# Exercise prompt
Your copy should start at the line with "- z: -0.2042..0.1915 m" and end at the line with "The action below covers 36" in the data below. Transcribe only those lines, exactly, pictures excluded.

# Working data
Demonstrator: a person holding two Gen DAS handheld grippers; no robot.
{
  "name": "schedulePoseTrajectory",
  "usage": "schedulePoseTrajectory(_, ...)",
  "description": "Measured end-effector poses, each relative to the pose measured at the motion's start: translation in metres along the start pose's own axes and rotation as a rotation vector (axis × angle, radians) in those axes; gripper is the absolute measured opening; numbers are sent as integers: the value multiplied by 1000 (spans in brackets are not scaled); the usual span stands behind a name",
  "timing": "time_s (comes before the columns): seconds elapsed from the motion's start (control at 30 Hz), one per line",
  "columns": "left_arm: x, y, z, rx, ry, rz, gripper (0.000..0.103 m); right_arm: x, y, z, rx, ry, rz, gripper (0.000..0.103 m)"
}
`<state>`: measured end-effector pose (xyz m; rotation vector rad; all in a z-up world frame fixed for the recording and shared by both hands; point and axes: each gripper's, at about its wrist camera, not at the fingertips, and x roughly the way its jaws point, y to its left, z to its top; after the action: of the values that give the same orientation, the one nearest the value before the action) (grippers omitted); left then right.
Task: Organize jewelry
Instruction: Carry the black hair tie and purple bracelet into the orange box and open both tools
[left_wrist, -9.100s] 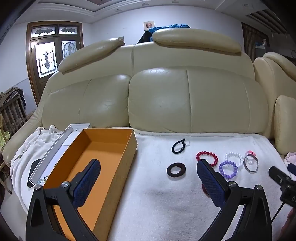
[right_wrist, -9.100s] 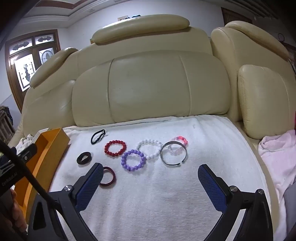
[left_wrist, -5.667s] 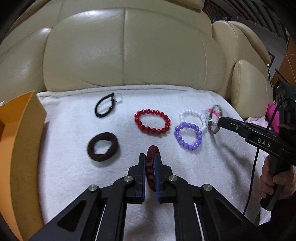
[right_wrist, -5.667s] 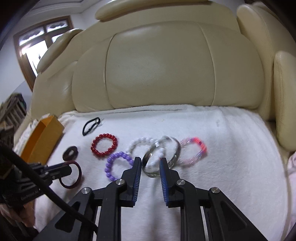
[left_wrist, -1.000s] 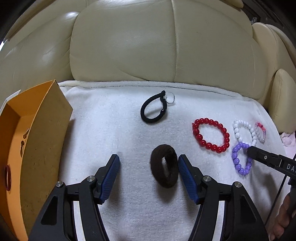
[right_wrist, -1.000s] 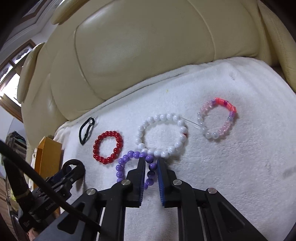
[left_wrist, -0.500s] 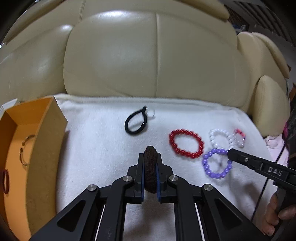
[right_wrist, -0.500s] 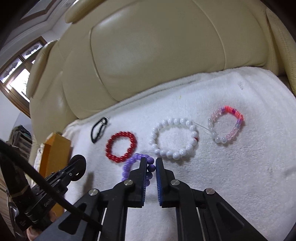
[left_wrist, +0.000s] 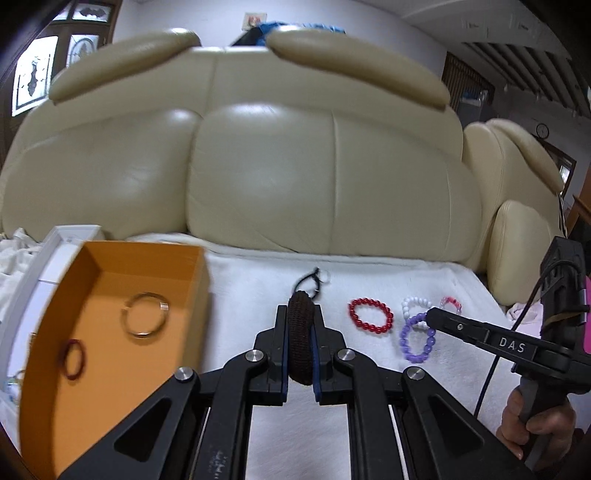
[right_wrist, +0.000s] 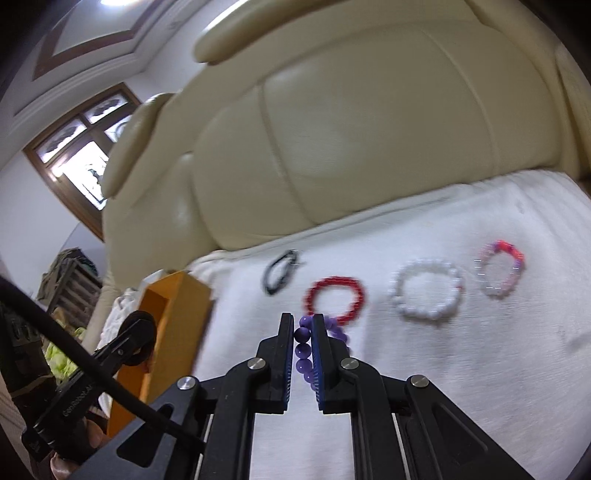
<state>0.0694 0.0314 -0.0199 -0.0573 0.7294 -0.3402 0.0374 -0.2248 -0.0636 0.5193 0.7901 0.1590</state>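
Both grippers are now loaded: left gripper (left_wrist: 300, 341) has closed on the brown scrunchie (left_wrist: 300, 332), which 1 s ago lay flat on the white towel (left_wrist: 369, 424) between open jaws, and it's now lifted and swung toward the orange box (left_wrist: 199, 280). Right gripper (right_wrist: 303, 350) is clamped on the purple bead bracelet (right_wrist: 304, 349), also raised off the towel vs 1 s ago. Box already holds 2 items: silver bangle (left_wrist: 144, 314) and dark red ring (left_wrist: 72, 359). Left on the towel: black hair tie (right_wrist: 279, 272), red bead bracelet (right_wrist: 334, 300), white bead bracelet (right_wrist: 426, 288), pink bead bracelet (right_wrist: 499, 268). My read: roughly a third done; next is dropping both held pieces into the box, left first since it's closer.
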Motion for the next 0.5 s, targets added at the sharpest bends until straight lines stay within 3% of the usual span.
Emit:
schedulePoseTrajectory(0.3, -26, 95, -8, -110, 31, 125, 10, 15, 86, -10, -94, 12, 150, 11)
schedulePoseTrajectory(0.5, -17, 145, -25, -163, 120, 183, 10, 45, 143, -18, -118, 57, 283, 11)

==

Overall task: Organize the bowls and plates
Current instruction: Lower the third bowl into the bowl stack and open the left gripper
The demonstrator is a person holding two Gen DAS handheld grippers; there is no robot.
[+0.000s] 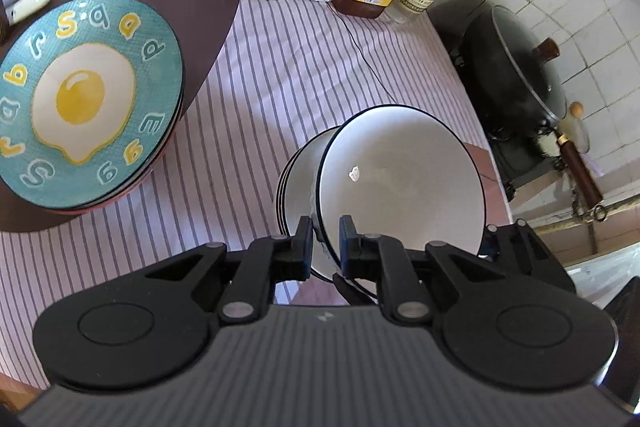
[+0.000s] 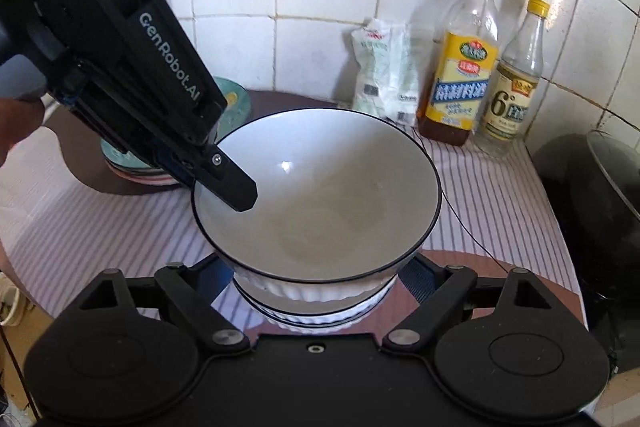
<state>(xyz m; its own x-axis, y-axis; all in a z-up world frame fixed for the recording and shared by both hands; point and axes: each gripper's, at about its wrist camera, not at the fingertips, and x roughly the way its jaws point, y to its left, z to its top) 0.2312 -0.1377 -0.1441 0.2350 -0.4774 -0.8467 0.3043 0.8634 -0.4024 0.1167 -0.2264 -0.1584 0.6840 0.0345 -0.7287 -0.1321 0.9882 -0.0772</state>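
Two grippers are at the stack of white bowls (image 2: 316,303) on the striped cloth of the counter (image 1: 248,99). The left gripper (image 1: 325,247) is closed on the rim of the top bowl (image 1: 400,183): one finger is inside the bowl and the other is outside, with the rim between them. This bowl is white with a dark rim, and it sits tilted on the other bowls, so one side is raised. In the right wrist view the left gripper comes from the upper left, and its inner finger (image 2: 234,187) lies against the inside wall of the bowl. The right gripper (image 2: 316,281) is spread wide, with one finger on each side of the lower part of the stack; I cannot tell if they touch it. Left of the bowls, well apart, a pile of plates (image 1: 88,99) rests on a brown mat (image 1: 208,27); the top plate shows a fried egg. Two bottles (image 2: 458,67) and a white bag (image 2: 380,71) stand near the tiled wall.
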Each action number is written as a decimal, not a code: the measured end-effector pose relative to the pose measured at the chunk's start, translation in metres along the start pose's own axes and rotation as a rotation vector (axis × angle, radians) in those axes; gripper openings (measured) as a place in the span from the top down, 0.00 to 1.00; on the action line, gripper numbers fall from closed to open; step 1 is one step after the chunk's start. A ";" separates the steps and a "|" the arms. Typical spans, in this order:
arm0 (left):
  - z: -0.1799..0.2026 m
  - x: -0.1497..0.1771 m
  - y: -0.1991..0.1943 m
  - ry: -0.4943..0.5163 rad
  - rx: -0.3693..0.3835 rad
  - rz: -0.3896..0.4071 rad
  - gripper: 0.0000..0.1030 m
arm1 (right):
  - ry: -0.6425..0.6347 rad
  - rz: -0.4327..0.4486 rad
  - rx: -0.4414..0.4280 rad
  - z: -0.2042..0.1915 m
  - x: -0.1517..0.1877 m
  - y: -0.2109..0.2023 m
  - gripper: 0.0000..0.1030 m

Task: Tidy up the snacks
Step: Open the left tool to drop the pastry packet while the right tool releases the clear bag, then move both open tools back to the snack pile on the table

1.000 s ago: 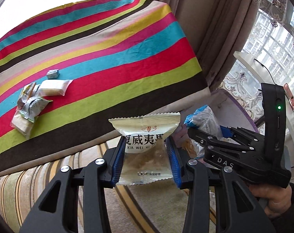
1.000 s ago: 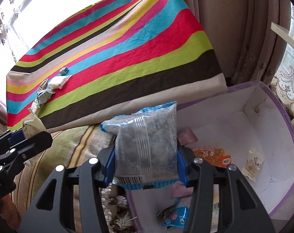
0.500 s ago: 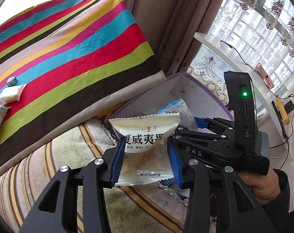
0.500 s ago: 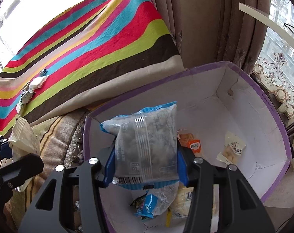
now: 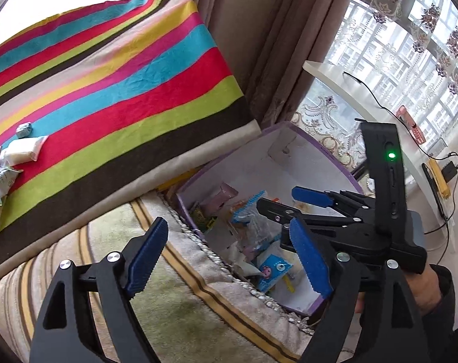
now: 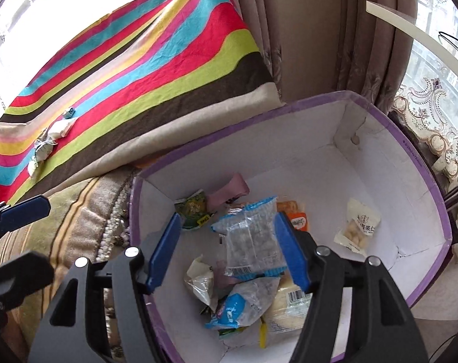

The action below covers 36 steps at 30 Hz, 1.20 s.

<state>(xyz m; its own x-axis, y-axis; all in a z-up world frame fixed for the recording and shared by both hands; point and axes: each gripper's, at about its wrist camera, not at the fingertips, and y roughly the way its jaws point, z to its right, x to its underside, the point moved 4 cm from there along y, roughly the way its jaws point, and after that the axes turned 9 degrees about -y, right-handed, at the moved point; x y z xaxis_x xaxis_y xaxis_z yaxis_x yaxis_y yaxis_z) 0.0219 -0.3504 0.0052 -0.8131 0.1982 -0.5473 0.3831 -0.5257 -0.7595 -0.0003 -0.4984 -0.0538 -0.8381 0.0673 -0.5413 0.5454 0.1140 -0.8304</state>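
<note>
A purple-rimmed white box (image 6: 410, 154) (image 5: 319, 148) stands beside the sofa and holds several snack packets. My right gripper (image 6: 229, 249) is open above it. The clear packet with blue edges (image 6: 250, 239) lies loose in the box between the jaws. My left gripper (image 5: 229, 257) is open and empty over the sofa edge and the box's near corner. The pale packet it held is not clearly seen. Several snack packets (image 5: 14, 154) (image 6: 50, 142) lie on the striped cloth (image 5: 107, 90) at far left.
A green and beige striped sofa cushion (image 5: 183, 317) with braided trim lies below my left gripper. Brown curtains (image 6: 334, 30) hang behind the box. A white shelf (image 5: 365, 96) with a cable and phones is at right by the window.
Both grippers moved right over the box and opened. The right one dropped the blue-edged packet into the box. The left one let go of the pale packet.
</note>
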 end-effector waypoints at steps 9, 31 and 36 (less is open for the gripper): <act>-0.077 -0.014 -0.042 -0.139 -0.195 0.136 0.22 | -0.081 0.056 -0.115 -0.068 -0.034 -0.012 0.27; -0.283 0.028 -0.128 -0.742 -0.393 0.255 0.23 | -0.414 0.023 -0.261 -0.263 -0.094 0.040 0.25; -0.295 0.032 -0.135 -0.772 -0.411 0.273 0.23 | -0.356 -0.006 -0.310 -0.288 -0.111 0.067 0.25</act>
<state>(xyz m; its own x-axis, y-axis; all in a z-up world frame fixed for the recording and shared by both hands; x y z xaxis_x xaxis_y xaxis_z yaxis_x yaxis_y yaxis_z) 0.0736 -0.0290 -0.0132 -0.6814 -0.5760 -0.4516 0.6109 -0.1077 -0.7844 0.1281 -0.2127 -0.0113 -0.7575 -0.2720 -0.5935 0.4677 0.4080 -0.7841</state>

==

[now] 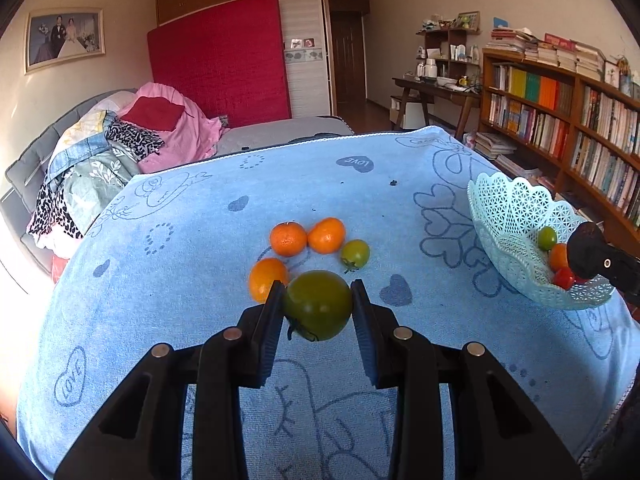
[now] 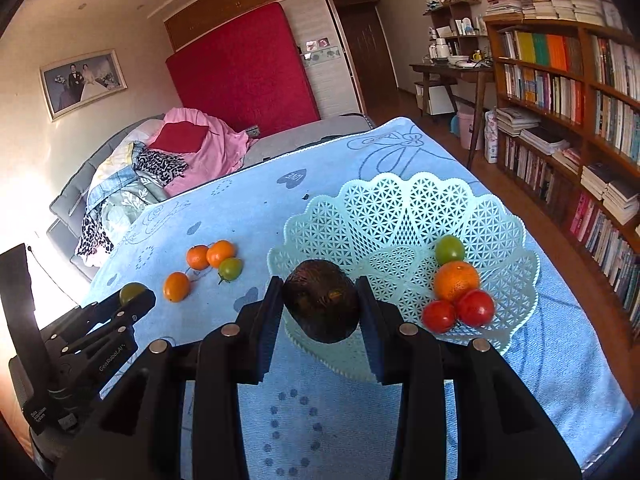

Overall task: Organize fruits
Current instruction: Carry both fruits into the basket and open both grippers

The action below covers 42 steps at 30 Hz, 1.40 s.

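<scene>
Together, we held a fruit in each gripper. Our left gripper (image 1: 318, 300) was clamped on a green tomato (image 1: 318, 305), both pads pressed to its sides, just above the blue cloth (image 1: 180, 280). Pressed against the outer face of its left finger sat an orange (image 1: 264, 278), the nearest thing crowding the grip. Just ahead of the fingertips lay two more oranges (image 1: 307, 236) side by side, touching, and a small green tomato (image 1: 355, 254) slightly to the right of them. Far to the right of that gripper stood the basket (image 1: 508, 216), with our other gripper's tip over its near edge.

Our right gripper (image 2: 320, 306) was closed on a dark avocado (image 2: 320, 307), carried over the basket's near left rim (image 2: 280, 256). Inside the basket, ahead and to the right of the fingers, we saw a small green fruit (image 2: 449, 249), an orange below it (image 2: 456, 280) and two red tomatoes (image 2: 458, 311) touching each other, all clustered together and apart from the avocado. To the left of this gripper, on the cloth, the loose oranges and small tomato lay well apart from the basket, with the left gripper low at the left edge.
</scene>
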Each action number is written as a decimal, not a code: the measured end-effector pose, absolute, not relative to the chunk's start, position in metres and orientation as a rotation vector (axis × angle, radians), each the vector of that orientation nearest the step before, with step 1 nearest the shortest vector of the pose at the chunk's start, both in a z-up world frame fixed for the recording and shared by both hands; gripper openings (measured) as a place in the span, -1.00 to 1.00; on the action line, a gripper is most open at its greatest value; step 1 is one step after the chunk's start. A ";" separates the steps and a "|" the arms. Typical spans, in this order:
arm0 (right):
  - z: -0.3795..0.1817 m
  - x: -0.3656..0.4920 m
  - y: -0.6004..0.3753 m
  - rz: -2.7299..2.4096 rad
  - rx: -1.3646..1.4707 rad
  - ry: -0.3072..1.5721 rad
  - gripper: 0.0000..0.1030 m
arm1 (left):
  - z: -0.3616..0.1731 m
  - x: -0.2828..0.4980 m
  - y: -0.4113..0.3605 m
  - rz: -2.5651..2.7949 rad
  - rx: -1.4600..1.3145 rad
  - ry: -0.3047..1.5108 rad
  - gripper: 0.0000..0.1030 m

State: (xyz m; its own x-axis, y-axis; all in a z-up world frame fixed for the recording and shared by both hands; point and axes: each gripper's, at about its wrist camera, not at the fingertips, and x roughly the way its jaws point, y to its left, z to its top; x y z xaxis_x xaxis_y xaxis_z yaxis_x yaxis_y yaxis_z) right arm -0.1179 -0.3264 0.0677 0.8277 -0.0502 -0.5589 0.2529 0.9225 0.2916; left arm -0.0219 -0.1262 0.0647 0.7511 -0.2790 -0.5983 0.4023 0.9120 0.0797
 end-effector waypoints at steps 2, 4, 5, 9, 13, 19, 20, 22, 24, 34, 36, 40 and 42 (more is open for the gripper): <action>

# Answer for the task
  - z: -0.2042..0.1915 m
  - x: -0.1517..0.1877 m
  - y: -0.2109..0.2023 m
  - gripper: 0.0000..0.1030 m

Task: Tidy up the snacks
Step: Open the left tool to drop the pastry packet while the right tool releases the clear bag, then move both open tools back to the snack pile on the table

1.000 s ago: 
1.000 s ago: 
0.500 s ago: 
0.500 s ago: 
now: 
now: 

The action below covers 36 steps at 30 Hz, 1.20 s.

Nothing more will be written for this answer.